I am trying to contact 2cool about sponsorship and my account because I cannot reply but so often. I have gotten pm's and will answer as soon as I can. And yes, that does say stripper and that fish is still on the wall. Canyon Lake record at the time, caught by the dam on a red, black, and white 3 in Phantom.


----------



## Lone Eagle (Aug 20, 2009)

Welcome to 2Cool. Sent you a P.M. Fishing is great here on Lake Livingston.


----------



## tbone2374 (Feb 27, 2010)

Welcome to 2 Cool... always looking for a new weapon! PM sent.


----------



## Phantom Lures (Jul 7, 2011)

Ok, guys. Lures going out for set da hook, oilfish, tbone2374, lone eagle, william Gibbs, Crappie Candy 29, slab nabbin, GG 3467, mark brumbaugh, meadowlark, Texas Tom, rubberducky, and Lonestar Proud. Thanks for your interest. These baits will catch fish. We catch alot of fish right off the boat ramp, right off the prop wash. The more baits you get out the better. The lure slides up and down the line so only the hook is on the fish, this ensures more are landed because they can't get leverage on the bait and tear the hook out. Also the baits are adjustable in depth by shaving down the nose or tail. The more nose heavy, the shallower the bait will run. I am certain that you can troll this lure againt any other and it will prove itself. It amazes me sometimes. Good luck.


----------



## shadslinger (Aug 21, 2005)

Word of mouth is what counts, you gave out your stuff to some good fishermen indeed. i'm looking forward to seeing what they catch and report about the lures.


----------



## Phantom Lures (Jul 7, 2011)

The lures work well once you get the hang of how you want to tune them. Earl spent many years making and perfecting these baits and they work. He has always gone around giving them out at the boat ramp and talking with anyone who asked. He has passed these lures out across the country, and those who have had the chance to get them have been buying them from him for many years. Its a process to make each lure by hand, but it is well worth it.Thanks again.


----------



## Meadowlark (Jul 19, 2008)

Justin,

Got mine in the mail today...and will put them in the water tomorrow and give you honest feedback.

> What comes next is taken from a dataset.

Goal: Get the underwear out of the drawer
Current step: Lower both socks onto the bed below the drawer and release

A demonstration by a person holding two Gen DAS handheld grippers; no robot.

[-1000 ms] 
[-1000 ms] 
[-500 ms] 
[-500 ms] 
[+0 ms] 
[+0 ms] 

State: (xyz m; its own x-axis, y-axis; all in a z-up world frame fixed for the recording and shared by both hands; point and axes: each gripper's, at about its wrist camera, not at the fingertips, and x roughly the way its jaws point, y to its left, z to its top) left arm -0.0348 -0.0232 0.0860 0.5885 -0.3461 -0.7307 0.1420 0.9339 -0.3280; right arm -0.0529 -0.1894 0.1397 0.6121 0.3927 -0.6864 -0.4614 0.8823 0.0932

It is an interesting design....must say I've not seen one like it. Not sure about "tuning" yet but will experiment on the water. I'll try it out in all three aspects.....jigging, trolling, and casting...


----------



## Lonestar Proud (Oct 26, 2010)

I'm working in Bryan so I probably won't see mine till the weekend, but will try it out at the first opportunity. 

-LP


----------



## markbrumbaugh (Jul 13, 2010)

Looking forward to trying


----------



## tbone2374 (Feb 27, 2010)

Phantom Lures said:


> The lures work well once you get the hang of how you want to tune them. Earl spent many years making and perfecting these baits and they work. He has always gone around giving them out at the boat ramp and talking with anyone who asked. He has passed these lures out across the country, and those who have had the chance to get them have been buying them from him for many years. Its a process to make each lure by hand, but it is well worth it.Thanks again.


 If you already mentioned, I apologize, but what is the target fish, for these lures. I haven't received mine yet, but will give them a good try, when they arrive!


----------



## Bill Fisher (Apr 12, 2006)

Phantom Lures said:


> stripper


stripper???...........


----------



## atcfisherman (Oct 5, 2006)

Welcome to 2coolfishing! The freshwater guys tend to be the most helpful IMHO and have the best conversations. We are glad to have you here!!! I have learn a ton from reading many of their post and I imagine you will too! Also, your lures look great!


----------



## Mako-Wish (Jul 10, 2011)

Got mine in the mail today. Cant wait to get them wet later this week. They sure are funny looking. Im assuming you run your line through the lure, and tie to the split ring on the hook sense they are not attached?


----------



## Lone Eagle (Aug 20, 2009)

I got the lures in the mail today. Will be trying them out Thursday.


----------



## tbone2374 (Feb 27, 2010)

Bill Fisher said:


> stripper???...........


 UH Oh, Hope I don't get in trouble with the wife...


----------



## rubberducky (Mar 19, 2010)

I got mine. I can't wait to put them to good use. They are very cool looking and I can't see y they wouldn't catch some fish!
James


----------



## Phantom Lures (Jul 7, 2011)

If you guys would like I can post a how to. The target fish are whites, stripers, and black bass, but we have caught almost anything. The tuning is really just scraping a little off the side of the nose of the bait if they aren't running true. You will know if the bait keeps coming out of the water while trolling. Take a little bit off the side that the bait is swimming towards. A little at a time. Also the more nose heavy you make the lure by scraping it, the shallower it will run. I sent some instructions as well, its really not that difficult. And yes, the line runs through the bait with the flat side down. Thanks again.


----------



## shadslinger (Aug 21, 2005)

Somebody catch some fish on one, I want hear about it. They are really unique looking, by the time I got ready to race it was over. So I'm waiting to see if they can trick these devilish Livingston stripers.


----------